Cardinal Parolin gave a seminar Aug. 27 in Pordenone, Italy, on Cardinal Celso Costantini's efforts in the early 1900s to consolidate diplomatic ties between the Vatican and China. The efforts achieved real progress because they relied on "knowledge, respect, encounter and dialogue between worlds that, at least in appearance, were far from each other," Cardinal Parolin said.
Current Vatican efforts to normalize relations with the country's communist government are motivated by a desire to help not only the nation's Catholics, but also "the entire country, which boasts one of the planet's greatest civilizations," the secretary of state said.
The Holy See and Beijing has not had diplomatic ties since 1951 when the Chinese Communist Party cracked down on organized religion shortly after coming to power and began appointing bishops without the consent of the Pope. The Vatican, instead, maintains formal relations with the Republic of China, Taiwan, which Beijing views as a renegade province.
Pope Francis, like St.
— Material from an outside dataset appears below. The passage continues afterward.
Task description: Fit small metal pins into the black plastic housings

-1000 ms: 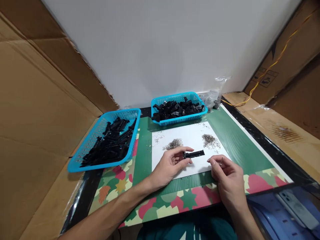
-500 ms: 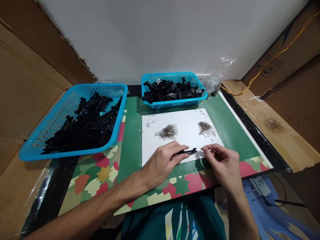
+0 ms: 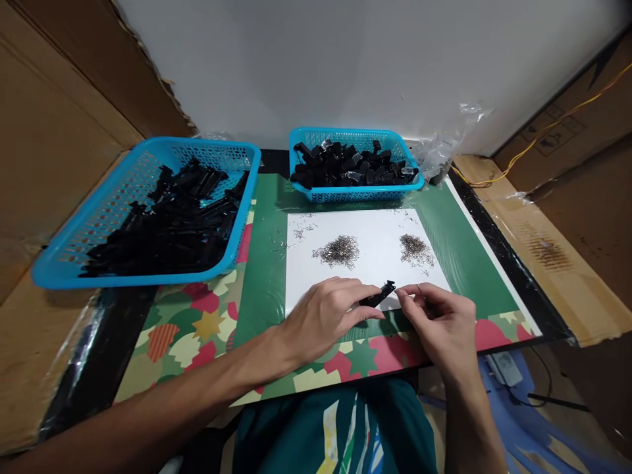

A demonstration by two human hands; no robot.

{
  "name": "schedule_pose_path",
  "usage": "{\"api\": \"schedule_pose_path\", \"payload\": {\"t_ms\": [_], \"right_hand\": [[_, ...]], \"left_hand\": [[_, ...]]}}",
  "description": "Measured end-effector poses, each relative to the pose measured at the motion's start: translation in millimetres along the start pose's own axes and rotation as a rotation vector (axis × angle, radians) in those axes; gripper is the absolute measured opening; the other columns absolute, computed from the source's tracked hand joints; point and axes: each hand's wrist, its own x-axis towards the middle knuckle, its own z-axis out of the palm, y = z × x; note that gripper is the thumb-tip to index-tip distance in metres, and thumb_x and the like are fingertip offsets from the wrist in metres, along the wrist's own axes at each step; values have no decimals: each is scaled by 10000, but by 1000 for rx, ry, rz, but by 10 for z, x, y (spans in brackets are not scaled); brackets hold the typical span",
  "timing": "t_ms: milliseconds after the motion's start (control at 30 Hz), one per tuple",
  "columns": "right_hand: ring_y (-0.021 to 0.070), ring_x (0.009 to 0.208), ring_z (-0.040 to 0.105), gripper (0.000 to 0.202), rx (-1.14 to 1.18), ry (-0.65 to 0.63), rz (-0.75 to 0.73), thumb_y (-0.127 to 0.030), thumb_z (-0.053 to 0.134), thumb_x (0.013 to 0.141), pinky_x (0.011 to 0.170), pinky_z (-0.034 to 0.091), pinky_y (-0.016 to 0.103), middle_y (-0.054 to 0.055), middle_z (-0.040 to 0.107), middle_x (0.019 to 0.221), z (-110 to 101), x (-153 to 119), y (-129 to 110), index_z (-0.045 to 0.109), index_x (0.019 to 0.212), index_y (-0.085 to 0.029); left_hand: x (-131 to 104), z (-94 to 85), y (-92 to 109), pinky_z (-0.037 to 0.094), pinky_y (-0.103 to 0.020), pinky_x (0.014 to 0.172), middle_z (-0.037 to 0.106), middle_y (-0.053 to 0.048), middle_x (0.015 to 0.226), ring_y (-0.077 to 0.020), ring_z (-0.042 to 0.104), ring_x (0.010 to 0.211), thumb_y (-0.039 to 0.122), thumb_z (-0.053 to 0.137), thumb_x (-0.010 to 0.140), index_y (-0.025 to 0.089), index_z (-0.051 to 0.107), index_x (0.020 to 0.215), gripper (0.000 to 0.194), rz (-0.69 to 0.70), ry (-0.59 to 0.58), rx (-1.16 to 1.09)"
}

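A slim black plastic part (image 3: 379, 297) is gripped between the thumb and fingers of my left hand (image 3: 336, 306), its notched end pointing up and right. Close by that end, my right hand (image 3: 439, 313) has thumb and forefinger pinched together; whatever tiny thing they hold is too small to make out. Both hands are over the near edge of a white sheet (image 3: 375, 224). On the sheet lie a larger pile of small bent metal wire pieces (image 3: 340, 251) and a smaller pile of similar wire pieces (image 3: 415, 249) to its right.
A blue basket (image 3: 47, 273) of long black parts stands at the left. Behind the sheet, another blue basket (image 3: 365, 195) holds short black and clear pieces. A clear plastic bag (image 3: 439, 155) leans beside it. Cardboard walls (image 3: 582, 217) flank the table.
My left hand has turned the black part so its notched end tilts upward. My right hand keeps its pinch near that end. The camera view has shifted slightly.
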Motion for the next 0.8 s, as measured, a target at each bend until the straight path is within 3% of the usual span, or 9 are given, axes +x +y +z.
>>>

John Paul II and retired Pope Benedict XVI, is pursuing improved relations with China while fully recognizing and paying tribute to "the sufferings, misunderstandings (and) frequently silent martyrdom that the Catholic community in China carries on its back," Cardinal Parolin said.
The Pope, he said, also knows how deeply Chinese Catholics "yearn for full communion with the successor of Peter," a relationship that is difficult because the communist government objects to what it sees as Vatican "interference" in the affairs of the Catholic community in the country.
Despite their struggles, Cardinal Parolin said, Catholics in China are making great strides in "witnessing to the love of God and love for their neighbors, especially the weakest and neediest, which is the synthesis of Christianity."
While differences persist among Chinese Catholics about how much cooperation with the government is acceptable, the cardinal said the Pope hopes the Year of Mercy would be a time of "mutual forgiveness, reconciliation between brothers and sisters experiencing division and efforts to grow in understanding, collaboration and love."
"With trust in divine providence and a healthy realism," he said, Catholics should pray for improved Vatican-Chinese relations.
The goal, he said, is to demonstrate the power of dialogue and mutual respect, ensuring that "Chinese Catholics can feel fully Catholic – and more visibly anchored on the solid rock that, by the will of Jesus, is Peter – and fully Chinese without denying or diminishing all that is true, noble, just, pure, affable and honored that their history and culture has and continues to produce."